= WHAT THE TASK ASKS =
Among the lines below, copy each one in which "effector" appears.

☆ ☆ ☆ ☆

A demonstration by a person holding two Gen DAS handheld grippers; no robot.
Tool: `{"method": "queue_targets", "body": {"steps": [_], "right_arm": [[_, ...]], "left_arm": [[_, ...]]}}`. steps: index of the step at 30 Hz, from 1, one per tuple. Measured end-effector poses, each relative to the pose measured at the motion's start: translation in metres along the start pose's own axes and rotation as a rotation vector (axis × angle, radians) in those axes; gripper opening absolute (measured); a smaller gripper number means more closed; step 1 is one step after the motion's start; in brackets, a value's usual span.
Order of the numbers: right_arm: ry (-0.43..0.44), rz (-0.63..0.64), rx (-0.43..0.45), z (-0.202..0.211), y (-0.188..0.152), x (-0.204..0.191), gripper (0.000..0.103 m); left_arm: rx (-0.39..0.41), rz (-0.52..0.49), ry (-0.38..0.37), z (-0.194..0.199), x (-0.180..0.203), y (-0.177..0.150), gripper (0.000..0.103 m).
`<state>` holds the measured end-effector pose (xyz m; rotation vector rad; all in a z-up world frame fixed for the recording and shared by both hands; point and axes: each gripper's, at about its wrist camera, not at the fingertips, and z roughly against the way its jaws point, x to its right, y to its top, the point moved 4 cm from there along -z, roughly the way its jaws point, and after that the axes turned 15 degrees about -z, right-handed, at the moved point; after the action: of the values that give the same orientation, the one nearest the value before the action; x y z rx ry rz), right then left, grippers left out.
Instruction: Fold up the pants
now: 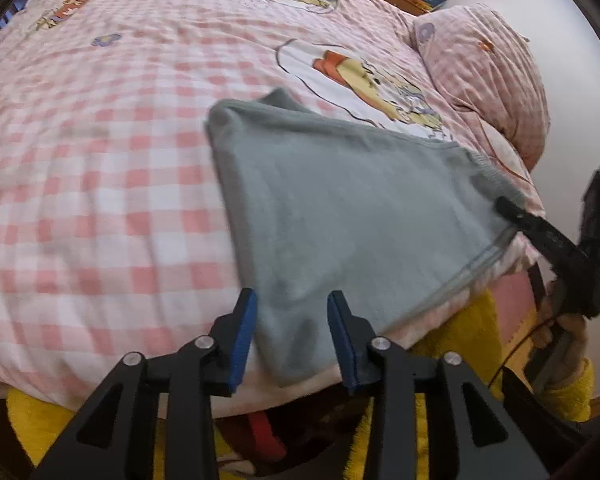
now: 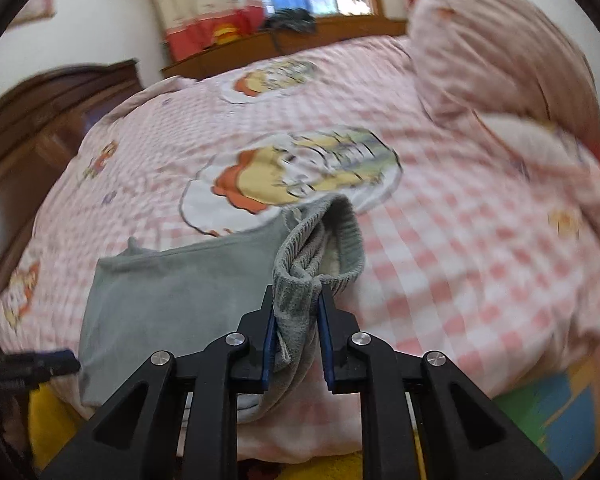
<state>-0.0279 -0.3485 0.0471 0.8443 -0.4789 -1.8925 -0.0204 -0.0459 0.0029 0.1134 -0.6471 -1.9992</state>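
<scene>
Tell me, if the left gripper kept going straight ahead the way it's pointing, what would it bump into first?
Most likely the gray pants. The left gripper is open, and the near edge of the pants lies on the bed right between and just ahead of its fingers. How much gap is left is hard to judge.

One pair of grey, soft knitted pants (image 1: 340,204) is counted on one bed covered with a pink and white checked quilt (image 1: 100,168). Two black hand-held grippers with blue pads are seen: the left hand-held gripper (image 1: 292,336) and the right hand-held gripper (image 2: 298,336). One pink checked pillow (image 1: 488,76) is counted. Two large round cartoon prints are seen in the right wrist view.
</scene>
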Motion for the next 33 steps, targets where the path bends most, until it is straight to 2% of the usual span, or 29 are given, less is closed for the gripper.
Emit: {"method": "queue_targets", "body": {"steps": [7,12,15,20,23,28,33], "right_arm": [[0.039,0.21,0.035,0.01,-0.004,-0.055,0.018],[0.07,0.397,0.059,0.016,-0.02,-0.106,0.018],[0.082,0.551,0.058,0.015,-0.041,-0.142,0.018],[0.103,0.725,0.015,0.002,-0.082,-0.184,0.018],[0.124,0.756,-0.03,-0.011,-0.098,-0.197,0.018],[0.153,0.731,-0.107,-0.032,-0.108,-0.205,0.019],[0.226,0.634,-0.225,-0.037,-0.112,-0.205,0.033]], "left_arm": [[0.012,0.059,0.04,0.006,-0.022,0.001,0.041],[0.03,0.084,0.057,0.012,-0.033,0.0,0.041],[0.044,0.103,0.059,0.016,-0.039,-0.002,0.041],[0.057,0.125,0.057,0.021,-0.047,-0.009,0.041],[0.065,0.142,0.054,0.023,-0.053,-0.014,0.041],[0.069,0.176,0.054,0.026,-0.064,-0.022,0.041],[0.069,0.189,0.058,0.027,-0.07,-0.027,0.041]]}}
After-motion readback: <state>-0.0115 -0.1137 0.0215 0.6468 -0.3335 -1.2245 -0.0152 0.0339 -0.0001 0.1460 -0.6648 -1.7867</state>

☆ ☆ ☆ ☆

= RESPONSE BELOW =
Tool: `{"method": "queue_targets", "body": {"steps": [_], "right_arm": [[_, ...]], "left_arm": [[_, ...]]}}`. steps: index of the step at 30 Hz, from 1, one per tuple. Measured end-effector poses, each relative to the pose measured at the motion's start: translation in metres along the start pose's own axes and rotation as a rotation vector (axis × angle, radians) in those axes; gripper opening absolute (measured); a smaller gripper number means more closed; step 1 is one step after the motion's start; in brackets, a value's usual span.
`<state>` holds the measured end-effector pose (xyz m; rotation vector rad; all in a z-up world frame fixed for the recording and shared by both hands; point and axes: each gripper's, at about its wrist camera, not at the fingertips, and z roughly against the way its jaws point, x to its right, y to its top, the point moved 4 cm from there along -z, roughly the way its jaws point, and after that the axes turned 15 degrees about -z, right-handed, at the moved point; after the action: of the values that give the same orientation, the one nearest the value before the action; x y z rx ry rz), right then left, grippers left out.

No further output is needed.